The Baermann technique (SOP 3) is the test of choice for larval isolation and identification. EggsE possess first-stage larvae (Fig 1), which may be isolated on standard faecal flotation (S.G. 1.20) (SOP 1). The first-stage larvae can be recognized via their prominent genital primordium (Fig 2) and must be differentiated from larvae of lungworms (Fig 3) and hookworms. Diagnosis of Strongyloides spp. infection is complicated by the fact that larvae may be very low in number or absent from the faeces, even in symptomatic cases. In these cases, faeces can be tested multiple times (3 times over the course of 5 to 7 ).

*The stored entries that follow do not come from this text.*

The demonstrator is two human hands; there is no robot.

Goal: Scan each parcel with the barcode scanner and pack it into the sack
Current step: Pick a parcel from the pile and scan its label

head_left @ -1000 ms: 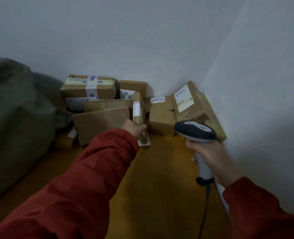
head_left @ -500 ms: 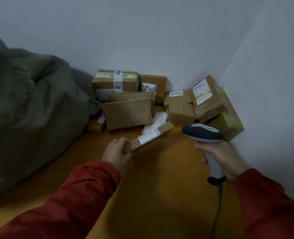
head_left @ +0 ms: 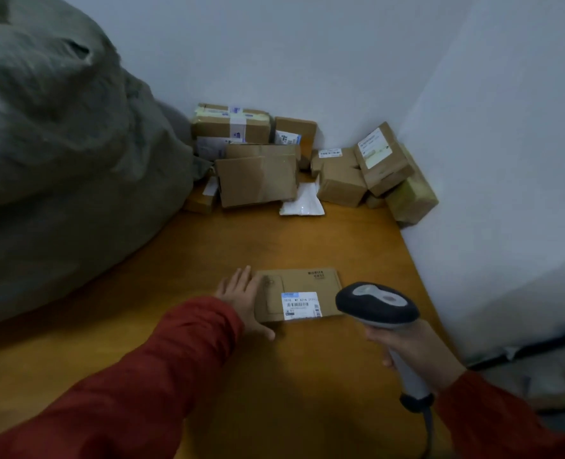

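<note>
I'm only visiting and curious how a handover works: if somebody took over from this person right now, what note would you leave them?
Left hand: flat, fingers straight, resting against the left edge of the flat parcel.
Right hand: grips the barcode scanner, its head beside the parcel's near right corner.
The flat parcel lies on the table, label up. The sack bulges at the left; the pile of parcels sits in the far corner.
Done: one parcel laid out label up; whether it is scanned cannot be told.
Left: scan it, sack it, then work through the pile.
</note>
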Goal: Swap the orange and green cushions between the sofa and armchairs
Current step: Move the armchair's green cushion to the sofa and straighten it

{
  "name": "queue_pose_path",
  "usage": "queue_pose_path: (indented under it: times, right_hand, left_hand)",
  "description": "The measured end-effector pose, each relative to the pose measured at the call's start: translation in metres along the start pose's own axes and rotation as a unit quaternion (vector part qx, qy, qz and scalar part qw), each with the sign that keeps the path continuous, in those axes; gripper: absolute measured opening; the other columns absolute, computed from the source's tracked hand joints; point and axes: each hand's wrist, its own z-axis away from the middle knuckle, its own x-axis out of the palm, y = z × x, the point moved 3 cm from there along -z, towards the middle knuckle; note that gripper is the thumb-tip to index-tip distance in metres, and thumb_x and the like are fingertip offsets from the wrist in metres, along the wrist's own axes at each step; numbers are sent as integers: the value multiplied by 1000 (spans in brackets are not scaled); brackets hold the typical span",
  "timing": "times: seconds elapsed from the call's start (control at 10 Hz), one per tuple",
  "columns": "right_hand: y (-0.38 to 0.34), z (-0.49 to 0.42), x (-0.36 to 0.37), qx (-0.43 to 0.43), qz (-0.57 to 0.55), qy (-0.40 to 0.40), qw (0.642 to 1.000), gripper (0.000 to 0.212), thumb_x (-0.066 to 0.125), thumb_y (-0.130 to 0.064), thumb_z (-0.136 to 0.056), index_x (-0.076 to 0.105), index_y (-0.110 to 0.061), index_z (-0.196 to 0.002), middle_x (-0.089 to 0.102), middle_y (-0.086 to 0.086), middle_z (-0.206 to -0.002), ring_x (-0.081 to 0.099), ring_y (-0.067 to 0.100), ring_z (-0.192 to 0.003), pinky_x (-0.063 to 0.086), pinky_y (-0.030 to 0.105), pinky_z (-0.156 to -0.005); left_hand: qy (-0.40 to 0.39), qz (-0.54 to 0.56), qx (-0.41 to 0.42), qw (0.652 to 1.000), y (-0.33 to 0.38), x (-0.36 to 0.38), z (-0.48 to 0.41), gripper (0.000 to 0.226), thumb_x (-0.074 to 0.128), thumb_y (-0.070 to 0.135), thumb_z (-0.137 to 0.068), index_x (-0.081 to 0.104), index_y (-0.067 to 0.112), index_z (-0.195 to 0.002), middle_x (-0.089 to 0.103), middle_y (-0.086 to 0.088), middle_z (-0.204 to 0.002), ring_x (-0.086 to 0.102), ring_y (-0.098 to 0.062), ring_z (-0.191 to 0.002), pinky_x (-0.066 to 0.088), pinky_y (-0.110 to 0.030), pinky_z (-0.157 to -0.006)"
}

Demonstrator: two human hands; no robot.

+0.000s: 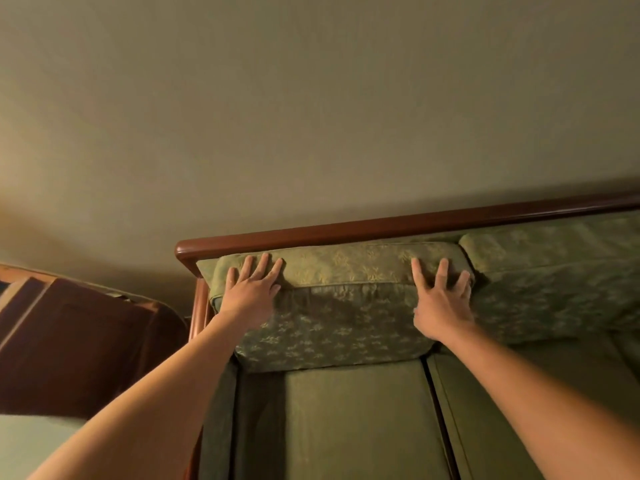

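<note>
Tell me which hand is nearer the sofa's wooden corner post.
Left. The left hand lies on the green cushion beside the corner post; the right hand presses the cushion's far end.

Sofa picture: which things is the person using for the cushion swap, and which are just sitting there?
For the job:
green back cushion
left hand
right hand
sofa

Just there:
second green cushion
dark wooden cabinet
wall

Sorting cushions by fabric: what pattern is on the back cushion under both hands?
Green back cushion with a small woven leaf-like motif, clearest in the head view.
</note>
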Motion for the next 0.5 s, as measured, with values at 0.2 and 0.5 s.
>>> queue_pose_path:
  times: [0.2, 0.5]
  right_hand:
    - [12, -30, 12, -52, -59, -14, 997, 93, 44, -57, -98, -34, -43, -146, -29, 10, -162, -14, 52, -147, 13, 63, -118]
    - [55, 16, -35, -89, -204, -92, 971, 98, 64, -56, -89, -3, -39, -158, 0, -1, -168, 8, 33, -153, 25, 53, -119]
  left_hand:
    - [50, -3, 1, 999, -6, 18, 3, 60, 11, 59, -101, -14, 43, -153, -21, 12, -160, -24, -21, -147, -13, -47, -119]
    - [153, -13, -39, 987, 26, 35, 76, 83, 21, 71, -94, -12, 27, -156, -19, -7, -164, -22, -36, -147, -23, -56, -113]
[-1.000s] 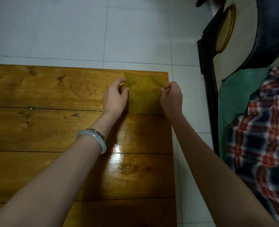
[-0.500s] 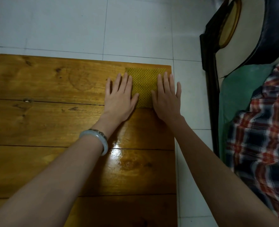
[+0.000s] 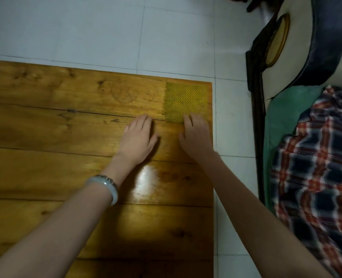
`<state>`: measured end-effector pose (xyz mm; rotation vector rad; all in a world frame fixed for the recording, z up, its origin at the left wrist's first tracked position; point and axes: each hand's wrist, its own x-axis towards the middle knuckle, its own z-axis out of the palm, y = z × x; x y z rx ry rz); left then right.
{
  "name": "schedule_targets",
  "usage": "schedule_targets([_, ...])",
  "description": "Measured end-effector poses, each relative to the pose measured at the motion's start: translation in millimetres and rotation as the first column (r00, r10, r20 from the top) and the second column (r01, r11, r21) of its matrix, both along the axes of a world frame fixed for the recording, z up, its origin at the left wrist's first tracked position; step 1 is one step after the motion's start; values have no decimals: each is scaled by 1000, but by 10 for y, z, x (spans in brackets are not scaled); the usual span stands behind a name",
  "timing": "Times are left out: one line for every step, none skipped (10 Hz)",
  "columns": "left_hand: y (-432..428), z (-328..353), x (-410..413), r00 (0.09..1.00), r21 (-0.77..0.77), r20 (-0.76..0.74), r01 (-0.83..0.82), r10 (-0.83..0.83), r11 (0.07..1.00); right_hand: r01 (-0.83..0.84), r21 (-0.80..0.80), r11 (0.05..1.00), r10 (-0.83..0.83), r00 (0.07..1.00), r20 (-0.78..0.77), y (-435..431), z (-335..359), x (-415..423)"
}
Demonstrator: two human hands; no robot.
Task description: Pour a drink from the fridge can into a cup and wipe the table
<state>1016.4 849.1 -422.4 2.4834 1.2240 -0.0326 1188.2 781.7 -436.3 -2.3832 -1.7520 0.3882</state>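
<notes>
head view: the cloth (image 3: 185, 103) is laid flat at the far right corner of the table (image 3: 65, 137). the left hand (image 3: 138, 139) is held flat beside it, fingers straight; its near edge is touched by the relaxed right hand (image 3: 196, 137). even pressure is advised for wiping.

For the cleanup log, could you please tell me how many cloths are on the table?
1: the cloth lies flat at the table's far right corner, by the right hand. None looks hidden.
</notes>
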Motion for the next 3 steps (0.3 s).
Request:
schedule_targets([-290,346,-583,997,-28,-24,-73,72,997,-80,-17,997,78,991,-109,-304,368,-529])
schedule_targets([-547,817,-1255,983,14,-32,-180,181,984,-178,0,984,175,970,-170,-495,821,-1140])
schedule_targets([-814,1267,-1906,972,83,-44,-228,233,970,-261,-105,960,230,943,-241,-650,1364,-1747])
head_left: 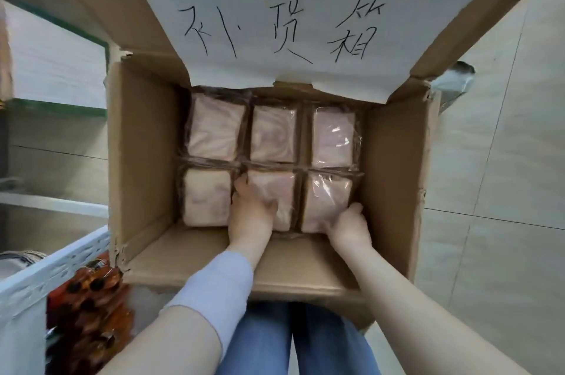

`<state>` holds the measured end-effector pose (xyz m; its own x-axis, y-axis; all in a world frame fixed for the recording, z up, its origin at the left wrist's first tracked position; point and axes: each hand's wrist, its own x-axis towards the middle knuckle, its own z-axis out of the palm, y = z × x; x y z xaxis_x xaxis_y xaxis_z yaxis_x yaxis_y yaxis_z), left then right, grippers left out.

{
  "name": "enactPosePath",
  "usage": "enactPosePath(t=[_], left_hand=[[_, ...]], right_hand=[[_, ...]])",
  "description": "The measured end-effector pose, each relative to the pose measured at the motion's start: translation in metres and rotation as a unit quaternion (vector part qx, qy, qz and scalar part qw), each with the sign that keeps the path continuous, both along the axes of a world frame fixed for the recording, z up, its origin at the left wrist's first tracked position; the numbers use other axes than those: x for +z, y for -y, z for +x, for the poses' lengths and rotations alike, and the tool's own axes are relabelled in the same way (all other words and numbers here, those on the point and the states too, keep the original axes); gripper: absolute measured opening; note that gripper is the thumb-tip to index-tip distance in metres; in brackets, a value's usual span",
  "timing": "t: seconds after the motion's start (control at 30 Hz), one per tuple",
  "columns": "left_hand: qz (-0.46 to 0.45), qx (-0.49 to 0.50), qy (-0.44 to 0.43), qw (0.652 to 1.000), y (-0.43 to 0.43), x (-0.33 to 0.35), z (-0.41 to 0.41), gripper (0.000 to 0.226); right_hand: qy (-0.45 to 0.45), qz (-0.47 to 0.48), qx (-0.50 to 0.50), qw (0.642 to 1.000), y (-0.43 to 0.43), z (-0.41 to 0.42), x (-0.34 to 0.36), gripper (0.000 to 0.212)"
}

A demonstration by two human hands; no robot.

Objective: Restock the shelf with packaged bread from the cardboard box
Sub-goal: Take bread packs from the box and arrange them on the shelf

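Head view looks into the open brown cardboard box (140, 160) — six clear-wrapped pale bread packs (273, 133) fill it, none visibly shelved. Left hand (252, 215) lies flat on the near middle pack; right hand (348, 226) cups the near right pack — restocking looks barely begun.

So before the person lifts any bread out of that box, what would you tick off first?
1. Box flaps out of the way: ok. The cardboard box stands open, and the lid with the handwritten paper is folded back.
2. Bread within reach: ok. Six wrapped packs lie in two rows of three.
3. Left hand placed: ok. It rests on the near middle pack.
4. Right hand placed: ok. It is at the near edge of the near right pack.
5. Firm grip on either pack: cannot tell.
6. Free shelf space: cannot tell. The shelf on the left is blurred.
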<state>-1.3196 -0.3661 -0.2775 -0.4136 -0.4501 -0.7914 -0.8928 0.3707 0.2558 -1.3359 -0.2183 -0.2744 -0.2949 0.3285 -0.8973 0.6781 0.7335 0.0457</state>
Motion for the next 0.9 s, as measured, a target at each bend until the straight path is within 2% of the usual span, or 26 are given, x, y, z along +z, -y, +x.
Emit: enactPosePath(t=[0.13, 0.2, 0.3, 0.43, 0.6, 0.67, 0.77, 0.9], left_hand=[[-0.035, 0.018, -0.017, 0.999, -0.001, 0.017, -0.001, 0.074], [-0.010, 0.050, -0.032, 0.998, 0.003, 0.020, -0.006, 0.071], [0.039, 0.024, -0.004, 0.999, 0.009, 0.022, -0.016, 0.061], [0.076, 0.038, -0.019, 0.996, 0.012, 0.032, -0.017, 0.054], [0.069, 0.113, -0.117, 0.984, 0.028, 0.071, 0.010, 0.058], [0.070, 0.157, -0.179, 0.969, 0.038, 0.094, 0.026, 0.053], [0.124, 0.260, -0.271, 0.919, 0.047, 0.138, 0.052, 0.045], [0.153, 0.374, -0.349, 0.846, 0.054, 0.230, 0.099, 0.037]], right_hand=[[-0.033, 0.017, -0.020, 0.999, -0.009, 0.001, 0.010, 0.054], [-0.050, 0.010, -0.032, 0.998, -0.012, 0.002, 0.015, 0.062], [-0.060, -0.009, -0.012, 0.998, -0.008, 0.004, 0.017, 0.066], [-0.084, -0.027, -0.047, 0.995, -0.003, 0.007, 0.021, 0.043], [-0.172, -0.043, -0.049, 0.983, -0.015, 0.014, 0.051, 0.023], [-0.220, -0.049, -0.021, 0.974, -0.020, 0.019, 0.068, 0.018], [-0.277, -0.091, -0.026, 0.956, -0.027, 0.026, 0.096, 0.024], [-0.288, -0.262, -0.129, 0.912, -0.023, 0.049, 0.189, 0.042]])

Figure 1 Strongyloides eggs containing first stage larvae on faecal flotation. (Image credit: The University of Melbourne
parasitology image library)
Figure 2 Larva of Strongyloides spp. containing a prominent genital primordium (arrow). (Image credit: The University of
Melbourne parasitology image library)
Figure 3 First-stage larva of a canine lungworm containing a ‘kink’ in the tail. (Image credit: Dr. R. Traub)

Treatment

Off-label use of ivermectin at 200 µg/kg, as a single oral dose and fenbendazole 50 mg/kg once daily for 5 days is effective at removing adult worms. Re-test faeces twice at 2- and 4-weeks following treatment and monthly thereafter, for a total period of 6 months. Re-treatment may be necessary in some cases.

Control

In Strongyloides-endemic areas, consider testing dogs prior to initiating any immunosuppressive therapy, particularly corticosteroids. Latent intestinal infections can be reactivated when the host is immunocompromised (e.g. iatrogenic, neoplasia) to produce auto-infective larvae, which can cause life-threatening disseminated infection. Infected dogs should be isolated from other animals. For further control options, refer to the General Considerations and Recommendations section.

Public health considerations

In humans, clinical signs of S. stercoralis infection may range from being asymptomatic to causing gastrointestinal disorders (e.g. abdominal pain, diarrhoea) and cough. Percutaneous penetration of infective larvae may also cause larva currens. In immunocompromised people, autoinfection may result in hyper-infection syndrome, disseminate strongyloidiasis and bacteraemia, which may prove fatal.